Integrantes do grupo admitem que a permanência no PDT se tornou praticamente inviável do ponto de vista eleitoral. A leitura é de que a legenda não teria condições de montar uma chapa proporcional competitiva, o que comprometeria diretamente os planos tanto de Wolney quanto de Zé Queiroz nas eleições de 2026.
No MDB, o cenário é considerado mais favorável. A eventual filiação de Wolney reforçaria a chapa para deputado federal ao lado do presidente estadual da sigla, Raul Henry, e da deputada Iza Arruda. A avaliação interna é de que o partido teria potencial para garantir pelo menos duas vagas na Câmara dos Deputados com essa composição.
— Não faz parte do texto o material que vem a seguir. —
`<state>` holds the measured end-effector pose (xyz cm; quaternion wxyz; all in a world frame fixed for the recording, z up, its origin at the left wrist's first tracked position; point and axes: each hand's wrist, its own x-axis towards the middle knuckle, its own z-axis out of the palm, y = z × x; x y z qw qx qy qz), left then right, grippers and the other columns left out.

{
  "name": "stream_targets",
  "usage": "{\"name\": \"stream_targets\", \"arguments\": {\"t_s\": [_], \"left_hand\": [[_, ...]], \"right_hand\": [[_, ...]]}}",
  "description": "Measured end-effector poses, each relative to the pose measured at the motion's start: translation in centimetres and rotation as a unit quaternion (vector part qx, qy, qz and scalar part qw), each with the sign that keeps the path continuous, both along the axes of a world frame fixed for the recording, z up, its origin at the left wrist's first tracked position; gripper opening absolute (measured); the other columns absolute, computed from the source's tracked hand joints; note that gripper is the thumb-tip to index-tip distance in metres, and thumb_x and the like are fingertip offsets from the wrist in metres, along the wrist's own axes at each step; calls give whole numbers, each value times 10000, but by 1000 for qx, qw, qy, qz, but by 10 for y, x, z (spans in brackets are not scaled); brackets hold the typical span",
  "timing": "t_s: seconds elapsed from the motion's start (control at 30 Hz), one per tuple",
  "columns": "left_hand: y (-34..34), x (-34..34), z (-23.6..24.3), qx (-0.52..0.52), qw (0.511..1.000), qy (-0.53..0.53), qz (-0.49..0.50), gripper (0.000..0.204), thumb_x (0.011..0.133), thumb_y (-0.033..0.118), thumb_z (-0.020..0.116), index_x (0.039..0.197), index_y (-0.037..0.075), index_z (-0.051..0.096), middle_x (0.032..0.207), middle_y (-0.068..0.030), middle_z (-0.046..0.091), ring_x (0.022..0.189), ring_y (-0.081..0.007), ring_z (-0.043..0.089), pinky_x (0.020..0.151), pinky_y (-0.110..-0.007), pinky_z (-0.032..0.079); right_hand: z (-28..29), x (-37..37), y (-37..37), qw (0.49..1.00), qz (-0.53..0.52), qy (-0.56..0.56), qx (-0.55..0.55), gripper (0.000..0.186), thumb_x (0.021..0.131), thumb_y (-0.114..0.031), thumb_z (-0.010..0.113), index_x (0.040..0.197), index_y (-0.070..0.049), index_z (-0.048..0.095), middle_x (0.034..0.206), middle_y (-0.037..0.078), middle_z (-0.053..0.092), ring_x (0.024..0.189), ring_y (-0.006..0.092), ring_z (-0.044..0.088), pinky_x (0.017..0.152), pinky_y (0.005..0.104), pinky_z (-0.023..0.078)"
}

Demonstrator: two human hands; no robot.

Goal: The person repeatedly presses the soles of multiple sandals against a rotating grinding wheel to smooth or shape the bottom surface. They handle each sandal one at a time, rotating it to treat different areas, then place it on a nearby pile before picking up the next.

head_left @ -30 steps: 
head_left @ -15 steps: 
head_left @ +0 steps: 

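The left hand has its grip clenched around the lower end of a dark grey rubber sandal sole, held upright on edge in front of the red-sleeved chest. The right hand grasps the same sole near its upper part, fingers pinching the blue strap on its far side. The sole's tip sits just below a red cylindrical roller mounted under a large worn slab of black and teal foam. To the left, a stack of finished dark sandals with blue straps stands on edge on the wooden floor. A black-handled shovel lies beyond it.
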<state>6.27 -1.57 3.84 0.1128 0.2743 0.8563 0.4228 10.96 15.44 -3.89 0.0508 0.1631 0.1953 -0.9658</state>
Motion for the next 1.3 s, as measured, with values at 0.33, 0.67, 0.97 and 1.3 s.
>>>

Apesar do avanço nas conversas, Wolney ainda não definiu se deixará o ministério para disputar o pleito. A permanência no cargo é um dos fatores que pesam na decisão, já que envolve articulação política em nível nacional e a estratégia do grupo no estado.
Já Zé Queiroz também deve acompanhar o movimento e migrar para o MDB. Com a possível mudança, ele deve disputar uma vaga de deputado estadual, com chances concretas de retorno à Assembleia Legislativa de Pernambuco, onde já teve atuação em outros momentos da carreira.
A definição sobre o futuro partidário da família deve ocorrer até o dia 2 de abril, prazo final da janela partidária. Apesar do avanço das tratativas com o MDB, aliados não descartam completamente a possibilidade de filiação a outra legenda dentro do campo político que dará sustentação à candidatura de João Campos ao Governo de Pernambuco.